#### [EXERCISE]
Print, word for word, every line from the beginning of the listing up to and including the line with "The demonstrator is". Pictures are to be excluded.

#### [SUPPLIED DATA]
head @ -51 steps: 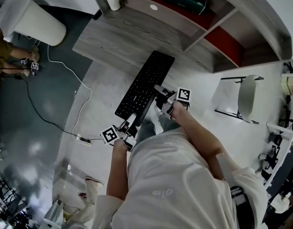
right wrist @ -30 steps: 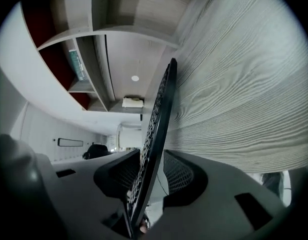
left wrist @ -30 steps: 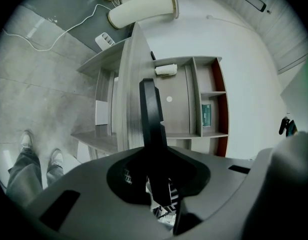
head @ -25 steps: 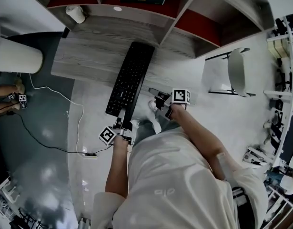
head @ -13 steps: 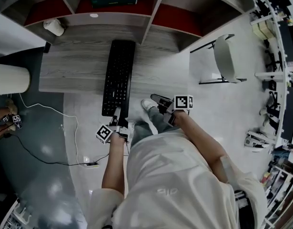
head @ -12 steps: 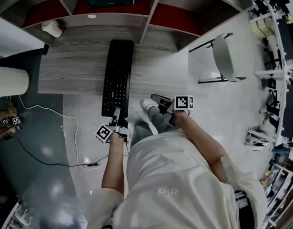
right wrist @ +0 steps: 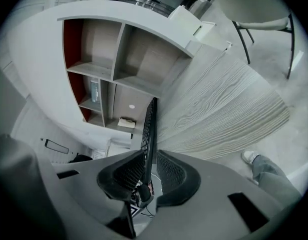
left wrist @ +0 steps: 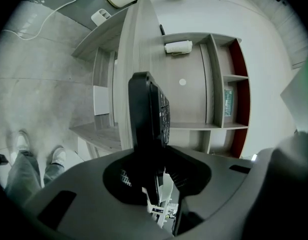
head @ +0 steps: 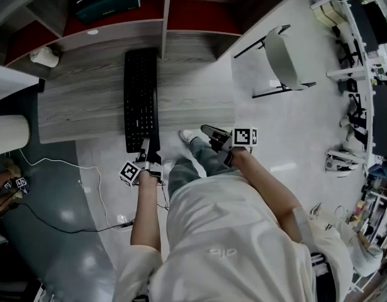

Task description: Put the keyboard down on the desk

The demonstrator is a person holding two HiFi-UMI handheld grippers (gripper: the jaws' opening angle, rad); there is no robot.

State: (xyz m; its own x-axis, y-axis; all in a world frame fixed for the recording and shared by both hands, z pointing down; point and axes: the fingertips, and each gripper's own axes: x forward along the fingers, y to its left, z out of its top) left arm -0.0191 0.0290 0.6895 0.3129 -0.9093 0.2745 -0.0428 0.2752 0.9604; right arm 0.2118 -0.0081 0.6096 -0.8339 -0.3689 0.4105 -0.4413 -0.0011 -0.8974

#### [THE COMPLETED TASK]
head @ -51 steps: 
right wrist @ -30 steps: 
left wrist @ -30 steps: 
head @ -25 steps: 
head @ -13 steps: 
head @ -12 steps: 
right wrist @ +0 steps: 
left wrist @ +0 steps: 
head @ +0 steps: 

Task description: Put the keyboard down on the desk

The demonstrator is a person holding two HiFi-UMI handheld grippers (gripper: the jaws' opening angle, rad); there is no robot.

There is no more output for this exercise.